====== Material provided ======

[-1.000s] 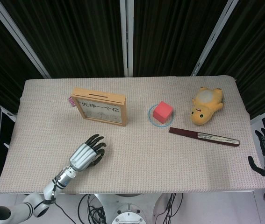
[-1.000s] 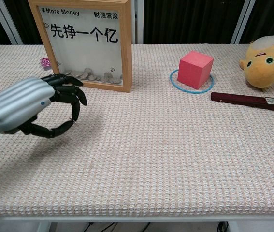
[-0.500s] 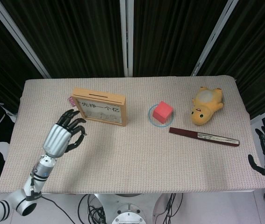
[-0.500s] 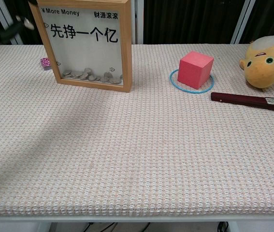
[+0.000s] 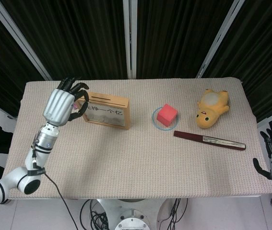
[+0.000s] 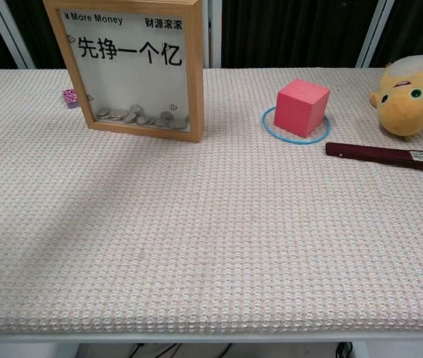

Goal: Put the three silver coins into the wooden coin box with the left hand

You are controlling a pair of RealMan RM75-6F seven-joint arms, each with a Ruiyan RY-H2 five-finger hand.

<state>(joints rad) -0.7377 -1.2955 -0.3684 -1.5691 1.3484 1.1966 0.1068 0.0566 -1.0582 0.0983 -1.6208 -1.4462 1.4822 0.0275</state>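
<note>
The coin box (image 5: 104, 110) stands left of the cube (image 5: 167, 115), which sits inside a ring (image 6: 270, 128); the plush toy (image 5: 211, 108) lies further right

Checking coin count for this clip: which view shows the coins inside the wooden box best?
The chest view: the coins lie behind the wooden coin box window. The head view shows only the box's front, coins indistinct.

Upright wooden coin box (image 6: 135, 68) holds silver coins (image 6: 133, 116).
</note>
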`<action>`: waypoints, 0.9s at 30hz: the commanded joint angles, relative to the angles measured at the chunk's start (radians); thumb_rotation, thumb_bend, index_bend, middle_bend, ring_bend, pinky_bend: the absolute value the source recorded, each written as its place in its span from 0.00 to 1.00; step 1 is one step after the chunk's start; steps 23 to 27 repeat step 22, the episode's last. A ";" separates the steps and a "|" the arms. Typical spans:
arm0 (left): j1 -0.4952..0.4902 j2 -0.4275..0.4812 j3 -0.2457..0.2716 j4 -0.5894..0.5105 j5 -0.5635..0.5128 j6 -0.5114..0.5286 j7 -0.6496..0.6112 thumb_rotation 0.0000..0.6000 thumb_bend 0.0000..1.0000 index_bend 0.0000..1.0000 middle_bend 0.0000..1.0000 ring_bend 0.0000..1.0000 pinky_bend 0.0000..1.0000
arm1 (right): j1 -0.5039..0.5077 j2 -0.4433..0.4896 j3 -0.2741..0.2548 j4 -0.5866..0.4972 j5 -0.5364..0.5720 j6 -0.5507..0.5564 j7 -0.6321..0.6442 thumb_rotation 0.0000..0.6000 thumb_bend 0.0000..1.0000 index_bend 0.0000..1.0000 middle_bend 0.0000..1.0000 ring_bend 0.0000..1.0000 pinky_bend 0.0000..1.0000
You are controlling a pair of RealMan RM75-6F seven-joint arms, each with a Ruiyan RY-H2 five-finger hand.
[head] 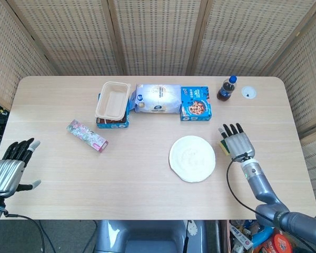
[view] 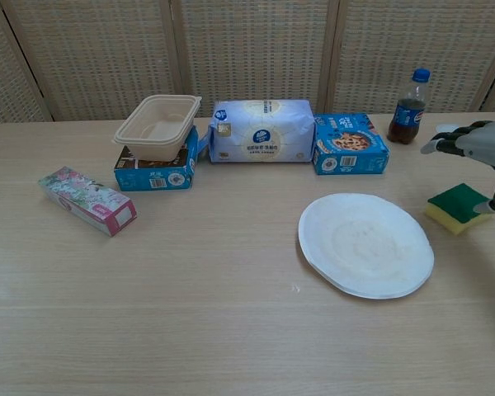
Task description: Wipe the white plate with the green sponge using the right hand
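The white plate (view: 366, 244) (head: 192, 158) lies flat on the table, right of centre. Just to its right lies the green sponge (view: 458, 208) with a yellow underside, on the table and apart from the plate's rim. My right hand (view: 481, 142) hovers above the sponge with fingers spread and nothing held; its thumb hangs down by the sponge's right end. From the head view the right hand (head: 237, 143) covers most of the sponge (head: 222, 147). My left hand (head: 10, 167) is open at the table's near left edge, far from the plate.
Along the back stand a beige tray (view: 158, 125) on a blue box (view: 155, 171), a tissue pack (view: 261, 130), a blue cookie box (view: 350, 143) and a cola bottle (view: 407, 106). A pink floral box (view: 87, 200) lies at the left. A white disc (head: 248, 93) sits behind the right hand.
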 commanded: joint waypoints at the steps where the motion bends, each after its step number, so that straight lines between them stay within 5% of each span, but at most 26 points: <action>1: 0.005 0.001 0.004 0.000 0.008 0.008 -0.006 1.00 0.00 0.00 0.00 0.00 0.00 | -0.089 0.100 -0.022 -0.112 -0.103 0.110 0.136 1.00 0.22 0.00 0.00 0.00 0.00; 6: 0.035 -0.008 0.011 0.016 0.040 0.068 -0.004 1.00 0.00 0.00 0.00 0.00 0.00 | -0.265 0.202 -0.069 -0.241 -0.226 0.331 0.380 1.00 0.19 0.00 0.00 0.00 0.00; 11: 0.059 -0.021 0.028 0.034 0.081 0.107 -0.014 1.00 0.00 0.00 0.00 0.00 0.00 | -0.387 0.230 -0.120 -0.258 -0.328 0.488 0.521 1.00 0.17 0.00 0.00 0.00 0.00; 19: 0.085 -0.021 0.042 0.061 0.109 0.141 -0.039 1.00 0.00 0.00 0.00 0.00 0.00 | -0.505 0.256 -0.147 -0.314 -0.406 0.648 0.554 1.00 0.16 0.00 0.00 0.00 0.00; 27: 0.090 -0.020 0.045 0.068 0.118 0.148 -0.050 1.00 0.00 0.00 0.00 0.00 0.00 | -0.522 0.256 -0.143 -0.311 -0.423 0.670 0.558 1.00 0.16 0.00 0.00 0.00 0.00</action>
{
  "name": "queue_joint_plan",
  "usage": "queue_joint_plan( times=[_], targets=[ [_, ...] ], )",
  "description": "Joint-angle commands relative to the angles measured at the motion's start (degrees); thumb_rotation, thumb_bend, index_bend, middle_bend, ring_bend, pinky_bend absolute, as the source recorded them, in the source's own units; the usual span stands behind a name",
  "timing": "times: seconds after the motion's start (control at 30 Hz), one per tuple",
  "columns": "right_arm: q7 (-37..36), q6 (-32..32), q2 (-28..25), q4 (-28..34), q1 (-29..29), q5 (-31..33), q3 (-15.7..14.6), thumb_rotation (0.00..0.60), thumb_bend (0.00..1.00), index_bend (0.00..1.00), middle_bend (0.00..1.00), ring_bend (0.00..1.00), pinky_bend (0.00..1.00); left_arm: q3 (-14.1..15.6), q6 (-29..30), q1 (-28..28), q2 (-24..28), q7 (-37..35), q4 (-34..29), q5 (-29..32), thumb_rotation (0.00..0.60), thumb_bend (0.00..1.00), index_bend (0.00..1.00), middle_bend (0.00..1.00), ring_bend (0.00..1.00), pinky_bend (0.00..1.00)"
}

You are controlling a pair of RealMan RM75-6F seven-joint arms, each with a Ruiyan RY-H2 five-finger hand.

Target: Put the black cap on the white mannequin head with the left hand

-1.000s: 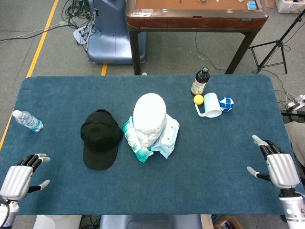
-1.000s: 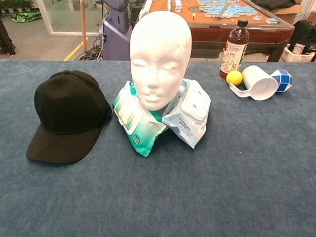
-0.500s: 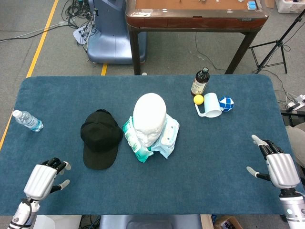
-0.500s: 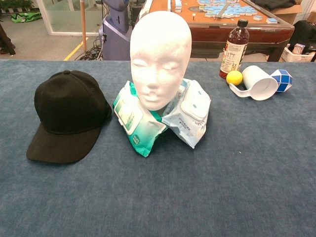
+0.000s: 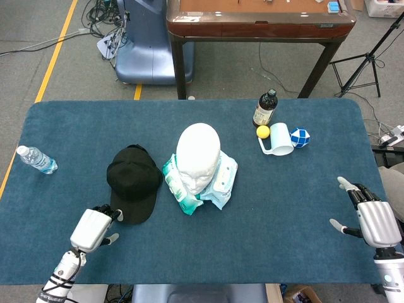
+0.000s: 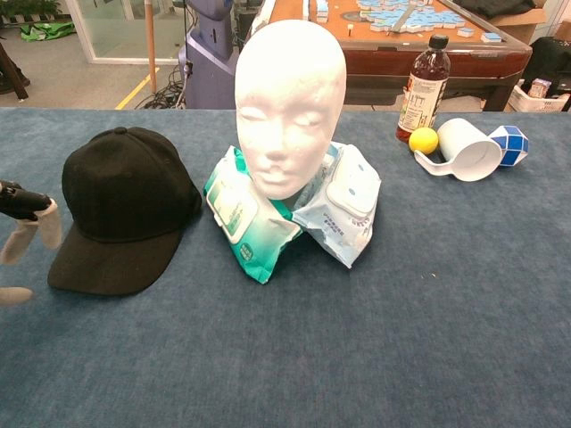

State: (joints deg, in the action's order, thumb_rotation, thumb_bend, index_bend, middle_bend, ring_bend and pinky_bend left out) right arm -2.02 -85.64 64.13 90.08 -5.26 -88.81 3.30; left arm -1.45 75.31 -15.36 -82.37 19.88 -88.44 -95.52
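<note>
Left hand (image 5: 93,229) sits at the near left of the blue tabletop (image 5: 284,208), fingers (image 6: 27,227) loose and apart, holding nothing, just beside the brim of the black cap (image 5: 133,184) but whether touching I cannot tell. Right hand (image 5: 374,221) at near right edge, well apart from everything, fingers spread, empty. Cap lies flat, brim toward the robot, left of the white mannequin head (image 5: 198,156). Head stands upright on two wet-wipe packs, green one (image 6: 243,217) and pale blue one (image 6: 345,206); pack print too small to read. Water bottle (image 5: 36,160) lies on its side at far left. Further back right: yellow ball (image 5: 262,132), white mug (image 5: 279,139) tipped on its side, blue-white puzzle ball (image 5: 301,137), dark bottle (image 5: 266,108) upright, label unreadable.
</note>
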Motion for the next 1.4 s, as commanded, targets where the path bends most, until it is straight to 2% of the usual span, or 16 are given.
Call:
queue_joint_plan(
  times=[0.03,0.6,1.4],
  targets=[
    [-0.1,-0.1,-0.1,0.0,0.0,-0.1,-0.1,0.6,0.0,0.11,0.28,0.21,0.39,-0.6,-1.1,-0.8,-1.2,1.1,0.5,1.4,0.6,0.08,0.48,0.69,0.43,0.6],
    [0.0,0.6,-0.2,0.2,-0.1,0.5,0.0,0.6,0.0,0.11,0.28,0.21,0.39,-0.8,-4.4,-2.6,-6.4,2.6,5.3,6.8,0.6,0.08,0.46,0.69,0.43,0.6],
    [-0.4,0.9,-0.5,0.2,-0.2,1.1,0.2,0.6,0.0,0.11,0.28,0.21,0.39,-1.7,-5.4,-4.4,-10.3,2.2,10.5,11.3,0.6,0.08,0.45,0.7,0.44,0.6]
  ],
)
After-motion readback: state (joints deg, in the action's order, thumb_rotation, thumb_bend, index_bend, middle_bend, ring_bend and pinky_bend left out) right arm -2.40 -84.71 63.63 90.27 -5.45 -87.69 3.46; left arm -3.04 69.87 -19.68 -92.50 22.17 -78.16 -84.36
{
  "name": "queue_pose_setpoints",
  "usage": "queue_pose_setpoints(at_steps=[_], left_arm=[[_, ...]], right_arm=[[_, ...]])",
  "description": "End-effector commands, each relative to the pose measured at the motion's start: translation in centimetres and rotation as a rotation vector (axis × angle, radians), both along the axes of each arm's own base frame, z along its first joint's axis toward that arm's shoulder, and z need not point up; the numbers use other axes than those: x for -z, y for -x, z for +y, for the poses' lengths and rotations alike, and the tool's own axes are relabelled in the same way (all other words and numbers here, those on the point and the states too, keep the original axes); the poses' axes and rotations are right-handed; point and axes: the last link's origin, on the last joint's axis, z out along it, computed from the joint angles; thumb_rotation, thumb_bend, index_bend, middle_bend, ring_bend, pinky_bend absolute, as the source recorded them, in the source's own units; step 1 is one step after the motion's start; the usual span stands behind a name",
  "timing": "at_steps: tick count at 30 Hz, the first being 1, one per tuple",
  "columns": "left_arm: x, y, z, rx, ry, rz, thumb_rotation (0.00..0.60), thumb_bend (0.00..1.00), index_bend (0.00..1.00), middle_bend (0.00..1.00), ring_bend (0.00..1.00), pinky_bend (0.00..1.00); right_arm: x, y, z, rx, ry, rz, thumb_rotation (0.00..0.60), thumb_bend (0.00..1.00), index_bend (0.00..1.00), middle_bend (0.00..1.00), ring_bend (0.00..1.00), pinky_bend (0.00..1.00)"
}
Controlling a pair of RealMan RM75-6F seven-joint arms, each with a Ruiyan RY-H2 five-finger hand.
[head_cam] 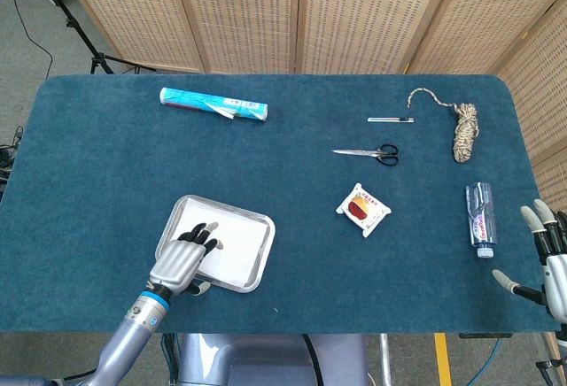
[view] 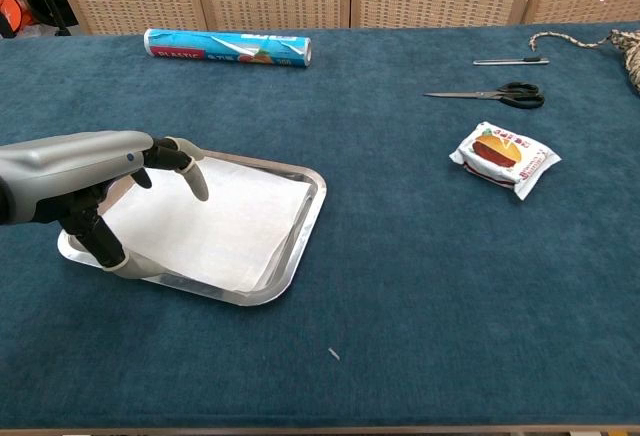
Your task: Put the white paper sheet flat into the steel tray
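Already we have the white paper sheet [view: 215, 221] lying flat inside the steel tray [view: 300, 241], our left hand [view: 85, 171] hovering over its near-left corner, fingers spread, holding nothing. Next we judge only a clear lift away is needed. Our right hand [head_cam: 549, 258] idles released; the snack packet [view: 505, 159] and scissors [view: 490, 94] lie well apart.
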Motion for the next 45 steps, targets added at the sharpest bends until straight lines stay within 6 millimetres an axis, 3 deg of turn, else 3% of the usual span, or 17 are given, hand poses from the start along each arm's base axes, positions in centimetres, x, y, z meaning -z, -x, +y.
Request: queue_pose_setpoints(at_steps=[1, 5, 14, 16, 19, 20, 23, 45], left_arm=[[0.1, -0.3, 0.0, -0.010, 0.020, -0.010, 0.600, 0.14, 0.29, 0.05, 0.01, 0.20], [-0.1, -0.5, 0.0, -0.023, 0.036, -0.023, 0.600, 0.06, 0.29, 0.03, 0.01, 0.20], [-0.2, -0.6, 0.1, -0.030, 0.037, -0.020, 0.598, 0.11, 0.29, 0.00, 0.00, 0.20], [-0.2, -0.6, 0.1, -0.027, 0.040, -0.021, 0.547, 0.11, 0.28, 0.00, 0.00, 0.18], [-0.3, -0.6, 0.0, -0.017, 0.053, -0.014, 0.313, 0.10, 0.23, 0.00, 0.00, 0.15], [-0.3, -0.6, 0.0, -0.013, 0.058, -0.009, 0.266, 0.08, 0.21, 0.00, 0.00, 0.13], [-0.4, -0.5, 0.1, -0.006, 0.064, 0.011, 0.226, 0.05, 0.19, 0.00, 0.00, 0.11], [0.8, -0.4, 0.0, -0.066, 0.142, 0.097, 0.216, 0.04, 0.19, 0.00, 0.00, 0.10]], right_arm=[[0.0, 0.0, 0.0, 0.001, 0.001, -0.001, 0.600, 0.00, 0.00, 0.00, 0.00, 0.00], [0.0, 0.0, 0.0, 0.000, 0.001, 0.000, 0.600, 0.00, 0.00, 0.00, 0.00, 0.00], [0.0, 0.0, 0.0, -0.002, 0.001, 0.002, 0.600, 0.00, 0.00, 0.00, 0.00, 0.00], [0.0, 0.0, 0.0, -0.003, 0.001, 0.001, 0.600, 0.00, 0.00, 0.00, 0.00, 0.00], [0.0, 0.0, 0.0, -0.002, 0.002, 0.000, 0.600, 0.00, 0.00, 0.00, 0.00, 0.00], [0.0, 0.0, 0.0, -0.002, 0.002, 0.000, 0.600, 0.00, 0.00, 0.00, 0.00, 0.00], [0.0, 0.0, 0.0, -0.002, 0.003, -0.001, 0.600, 0.00, 0.00, 0.00, 0.00, 0.00], [-0.1, 0.0, 0.0, -0.006, 0.007, -0.006, 0.600, 0.00, 0.00, 0.00, 0.00, 0.00]])
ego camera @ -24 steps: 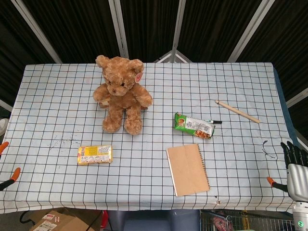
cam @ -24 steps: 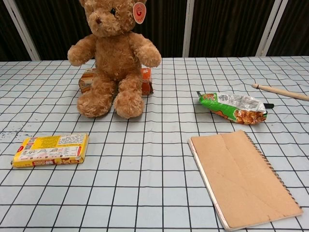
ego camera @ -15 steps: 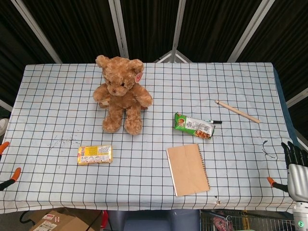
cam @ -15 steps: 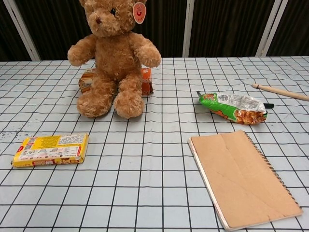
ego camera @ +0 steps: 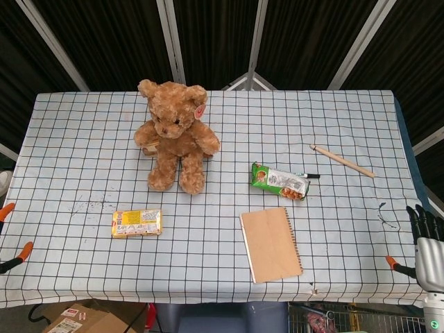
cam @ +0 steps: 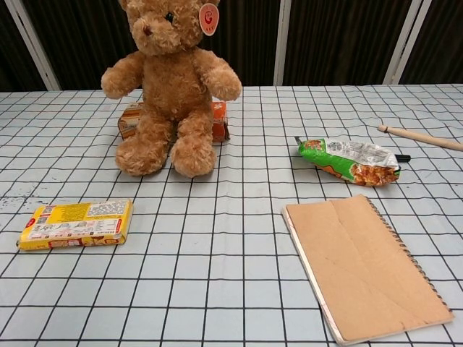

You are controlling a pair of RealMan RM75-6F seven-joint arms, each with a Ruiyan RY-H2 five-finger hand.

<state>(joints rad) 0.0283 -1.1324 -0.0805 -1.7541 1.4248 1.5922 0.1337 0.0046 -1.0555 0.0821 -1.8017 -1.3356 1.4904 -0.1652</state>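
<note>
Off the counter's (ego camera: pixel 361 111) near right corner, right hand (ego camera: pixel 424 243) empty, fingers (ego camera: pixel 418 218) loosely spread, nearest the notebook (ego camera: pixel 270 244) lying leftward, long axis front-to-back.

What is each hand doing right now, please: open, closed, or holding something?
Left hand: not in either view.
Right hand: at the table's right edge, holding nothing, fingers apart; open.

head overhead, chest low, shared table (ego camera: pixel 83 139)
</note>
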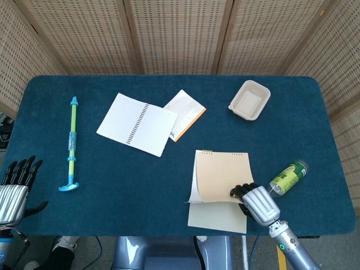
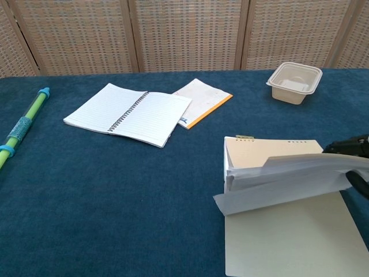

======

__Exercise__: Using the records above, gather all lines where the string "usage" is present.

__Answer to this problem__:
  "usage": "queue_joint_plan( times=[_], targets=[ [_, ...] ], )",
  "usage": "queue_pose_setpoints(at_steps=[_], left_arm=[[_, ...]], right_arm=[[_, ...]])",

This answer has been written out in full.